- [Exercise brief]: Would you please report how many lines of the listing contain "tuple"? Reply with that number only.

[Opening Data to examine section]

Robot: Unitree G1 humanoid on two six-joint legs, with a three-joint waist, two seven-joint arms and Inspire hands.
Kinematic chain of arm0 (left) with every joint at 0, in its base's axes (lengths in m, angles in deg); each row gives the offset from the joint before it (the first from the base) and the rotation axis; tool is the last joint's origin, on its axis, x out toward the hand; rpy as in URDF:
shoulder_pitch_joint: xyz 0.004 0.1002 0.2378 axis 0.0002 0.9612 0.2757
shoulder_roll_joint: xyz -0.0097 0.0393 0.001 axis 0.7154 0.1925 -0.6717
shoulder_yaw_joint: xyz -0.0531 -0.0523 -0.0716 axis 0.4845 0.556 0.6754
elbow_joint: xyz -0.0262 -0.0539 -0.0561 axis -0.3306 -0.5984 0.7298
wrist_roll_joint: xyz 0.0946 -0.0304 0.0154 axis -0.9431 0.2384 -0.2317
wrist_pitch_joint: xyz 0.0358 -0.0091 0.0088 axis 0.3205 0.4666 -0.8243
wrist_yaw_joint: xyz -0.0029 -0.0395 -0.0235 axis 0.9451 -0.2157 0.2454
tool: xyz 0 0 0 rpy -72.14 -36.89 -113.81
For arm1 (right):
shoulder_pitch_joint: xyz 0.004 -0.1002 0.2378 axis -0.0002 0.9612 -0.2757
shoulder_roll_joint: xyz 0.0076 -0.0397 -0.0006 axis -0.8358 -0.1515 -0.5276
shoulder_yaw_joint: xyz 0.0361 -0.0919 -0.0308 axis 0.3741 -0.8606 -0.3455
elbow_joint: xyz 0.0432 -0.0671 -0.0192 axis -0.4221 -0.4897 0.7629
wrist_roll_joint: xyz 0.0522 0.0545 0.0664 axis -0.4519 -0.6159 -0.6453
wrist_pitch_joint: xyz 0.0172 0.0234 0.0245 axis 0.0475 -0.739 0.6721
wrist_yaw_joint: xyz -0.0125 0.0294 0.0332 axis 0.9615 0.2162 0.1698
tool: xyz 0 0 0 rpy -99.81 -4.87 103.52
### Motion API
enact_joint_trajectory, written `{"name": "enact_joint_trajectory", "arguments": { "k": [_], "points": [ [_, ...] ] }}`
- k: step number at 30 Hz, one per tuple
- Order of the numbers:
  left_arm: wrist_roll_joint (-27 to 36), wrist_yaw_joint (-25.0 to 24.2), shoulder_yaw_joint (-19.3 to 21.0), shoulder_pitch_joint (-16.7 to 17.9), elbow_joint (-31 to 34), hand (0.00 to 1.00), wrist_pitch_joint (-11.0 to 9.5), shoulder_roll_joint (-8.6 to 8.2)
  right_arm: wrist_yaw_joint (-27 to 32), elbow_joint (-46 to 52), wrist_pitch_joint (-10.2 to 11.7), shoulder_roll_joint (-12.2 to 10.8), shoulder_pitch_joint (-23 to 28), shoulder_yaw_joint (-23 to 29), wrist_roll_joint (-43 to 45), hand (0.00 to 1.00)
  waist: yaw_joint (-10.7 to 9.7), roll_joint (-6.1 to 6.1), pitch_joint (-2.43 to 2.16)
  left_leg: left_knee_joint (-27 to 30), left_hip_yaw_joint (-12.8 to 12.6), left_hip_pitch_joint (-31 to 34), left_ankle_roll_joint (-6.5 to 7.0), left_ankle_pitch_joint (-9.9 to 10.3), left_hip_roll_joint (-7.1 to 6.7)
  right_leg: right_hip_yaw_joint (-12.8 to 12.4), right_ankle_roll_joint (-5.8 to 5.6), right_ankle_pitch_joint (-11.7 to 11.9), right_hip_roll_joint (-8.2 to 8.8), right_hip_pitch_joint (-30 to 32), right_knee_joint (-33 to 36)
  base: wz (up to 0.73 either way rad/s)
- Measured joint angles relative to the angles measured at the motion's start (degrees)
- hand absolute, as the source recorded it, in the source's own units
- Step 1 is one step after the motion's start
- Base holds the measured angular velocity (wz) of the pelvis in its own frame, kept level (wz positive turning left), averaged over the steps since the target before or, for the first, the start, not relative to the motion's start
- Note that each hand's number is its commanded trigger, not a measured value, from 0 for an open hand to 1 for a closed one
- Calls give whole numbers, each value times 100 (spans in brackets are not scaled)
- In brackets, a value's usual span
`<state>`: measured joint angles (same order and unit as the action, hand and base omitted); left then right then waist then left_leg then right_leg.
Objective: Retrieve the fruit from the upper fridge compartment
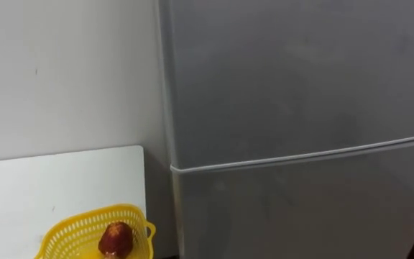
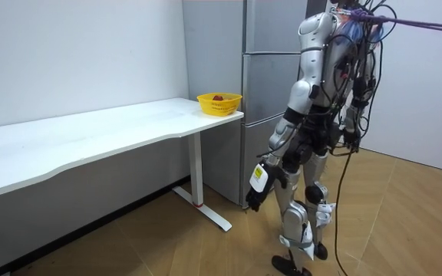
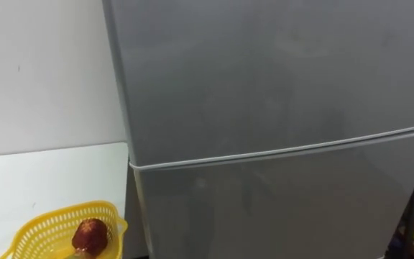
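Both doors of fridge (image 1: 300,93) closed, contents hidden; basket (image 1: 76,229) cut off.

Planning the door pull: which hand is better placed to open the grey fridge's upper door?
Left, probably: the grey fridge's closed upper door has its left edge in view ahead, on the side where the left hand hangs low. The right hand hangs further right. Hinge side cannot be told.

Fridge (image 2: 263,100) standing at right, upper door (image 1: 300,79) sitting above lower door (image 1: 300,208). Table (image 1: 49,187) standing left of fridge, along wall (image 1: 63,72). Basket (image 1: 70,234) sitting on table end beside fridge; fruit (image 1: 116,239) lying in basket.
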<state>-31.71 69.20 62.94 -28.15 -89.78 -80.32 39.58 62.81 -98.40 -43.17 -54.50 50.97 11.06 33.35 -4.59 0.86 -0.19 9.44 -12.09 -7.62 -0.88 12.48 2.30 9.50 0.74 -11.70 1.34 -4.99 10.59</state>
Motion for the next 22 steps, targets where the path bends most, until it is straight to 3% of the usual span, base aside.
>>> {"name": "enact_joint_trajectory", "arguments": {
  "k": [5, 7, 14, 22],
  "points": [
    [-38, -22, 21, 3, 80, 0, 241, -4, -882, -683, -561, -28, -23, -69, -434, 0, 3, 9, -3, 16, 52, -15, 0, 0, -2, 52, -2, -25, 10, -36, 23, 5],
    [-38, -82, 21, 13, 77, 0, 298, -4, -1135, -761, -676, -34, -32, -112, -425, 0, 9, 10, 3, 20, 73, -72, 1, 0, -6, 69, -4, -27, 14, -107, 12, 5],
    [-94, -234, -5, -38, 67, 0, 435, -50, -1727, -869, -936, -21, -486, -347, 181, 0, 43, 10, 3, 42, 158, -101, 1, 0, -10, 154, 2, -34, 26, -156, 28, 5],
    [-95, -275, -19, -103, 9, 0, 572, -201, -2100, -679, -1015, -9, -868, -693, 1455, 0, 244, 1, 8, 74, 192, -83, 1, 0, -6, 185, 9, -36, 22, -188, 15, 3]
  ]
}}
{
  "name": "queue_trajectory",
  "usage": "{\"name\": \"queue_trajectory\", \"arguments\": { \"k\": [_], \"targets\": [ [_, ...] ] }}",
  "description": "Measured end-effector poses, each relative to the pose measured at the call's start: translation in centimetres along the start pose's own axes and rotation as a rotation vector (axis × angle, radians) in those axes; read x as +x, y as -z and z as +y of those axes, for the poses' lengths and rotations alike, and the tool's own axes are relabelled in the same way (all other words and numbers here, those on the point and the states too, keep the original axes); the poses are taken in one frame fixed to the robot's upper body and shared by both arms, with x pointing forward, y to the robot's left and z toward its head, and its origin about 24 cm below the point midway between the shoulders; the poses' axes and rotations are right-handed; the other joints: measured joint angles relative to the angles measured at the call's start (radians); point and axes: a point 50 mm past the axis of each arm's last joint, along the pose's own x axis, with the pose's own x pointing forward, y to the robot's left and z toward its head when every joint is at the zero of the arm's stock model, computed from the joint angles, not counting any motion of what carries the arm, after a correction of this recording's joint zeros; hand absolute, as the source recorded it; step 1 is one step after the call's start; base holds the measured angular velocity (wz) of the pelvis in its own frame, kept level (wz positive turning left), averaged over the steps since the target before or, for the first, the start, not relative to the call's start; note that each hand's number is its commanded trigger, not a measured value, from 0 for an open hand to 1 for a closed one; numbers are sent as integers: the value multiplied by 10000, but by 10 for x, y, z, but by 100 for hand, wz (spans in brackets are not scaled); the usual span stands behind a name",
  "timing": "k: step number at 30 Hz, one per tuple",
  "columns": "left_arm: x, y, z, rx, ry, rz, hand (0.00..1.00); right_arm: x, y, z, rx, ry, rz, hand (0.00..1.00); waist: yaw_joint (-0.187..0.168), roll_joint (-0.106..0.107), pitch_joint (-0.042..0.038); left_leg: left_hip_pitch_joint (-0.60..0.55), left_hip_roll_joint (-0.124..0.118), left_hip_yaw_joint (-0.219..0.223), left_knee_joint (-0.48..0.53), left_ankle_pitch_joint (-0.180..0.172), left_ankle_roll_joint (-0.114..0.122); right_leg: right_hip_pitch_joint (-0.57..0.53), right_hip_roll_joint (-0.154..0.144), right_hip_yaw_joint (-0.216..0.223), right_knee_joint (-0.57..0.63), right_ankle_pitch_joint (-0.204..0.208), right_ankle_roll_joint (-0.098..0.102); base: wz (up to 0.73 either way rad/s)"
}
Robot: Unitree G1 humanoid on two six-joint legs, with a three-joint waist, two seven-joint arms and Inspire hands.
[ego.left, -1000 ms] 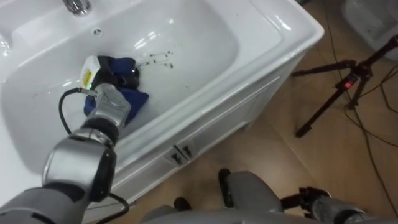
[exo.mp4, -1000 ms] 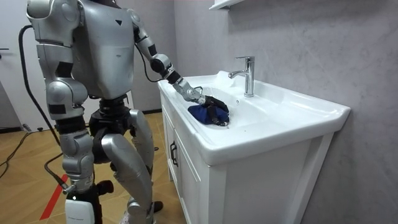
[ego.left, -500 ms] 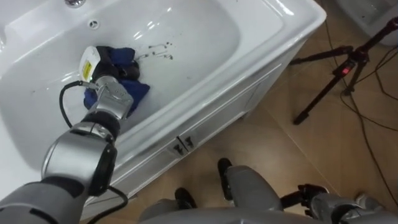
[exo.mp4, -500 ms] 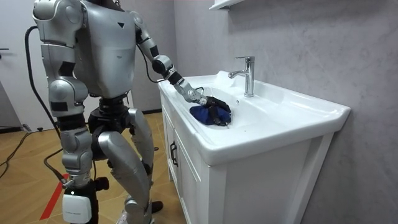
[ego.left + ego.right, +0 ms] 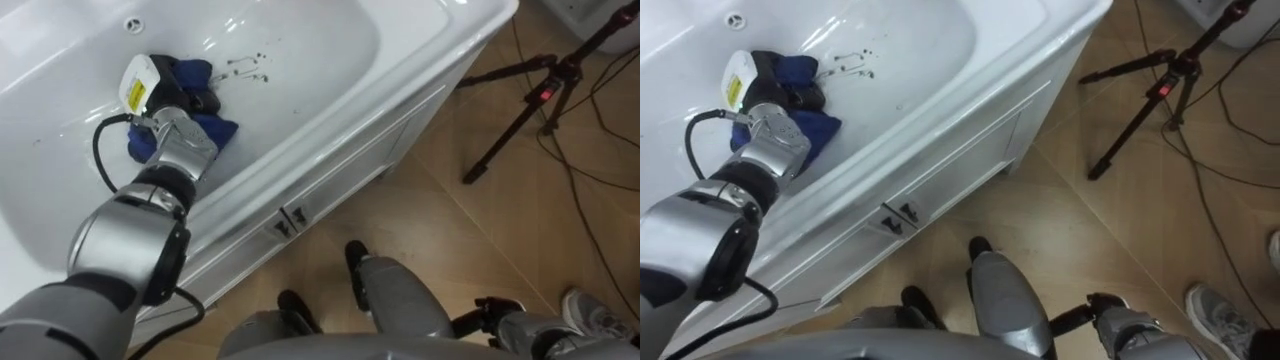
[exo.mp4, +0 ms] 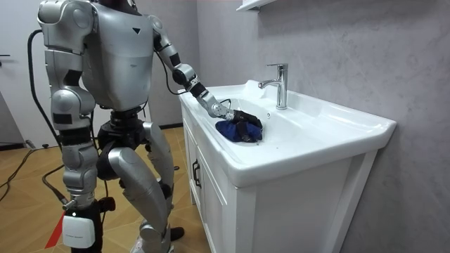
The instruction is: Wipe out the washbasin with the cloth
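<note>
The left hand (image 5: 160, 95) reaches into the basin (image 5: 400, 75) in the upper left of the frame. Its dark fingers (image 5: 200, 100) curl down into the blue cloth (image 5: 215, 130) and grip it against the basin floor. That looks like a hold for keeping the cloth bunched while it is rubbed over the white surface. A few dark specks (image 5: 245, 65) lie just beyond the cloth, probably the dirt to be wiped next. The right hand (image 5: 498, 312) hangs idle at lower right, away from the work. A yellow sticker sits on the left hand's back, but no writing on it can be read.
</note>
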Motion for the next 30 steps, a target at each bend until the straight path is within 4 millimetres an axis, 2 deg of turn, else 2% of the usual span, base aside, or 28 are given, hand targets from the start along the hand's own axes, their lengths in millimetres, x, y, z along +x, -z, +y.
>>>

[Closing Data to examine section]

- [Written response]: 2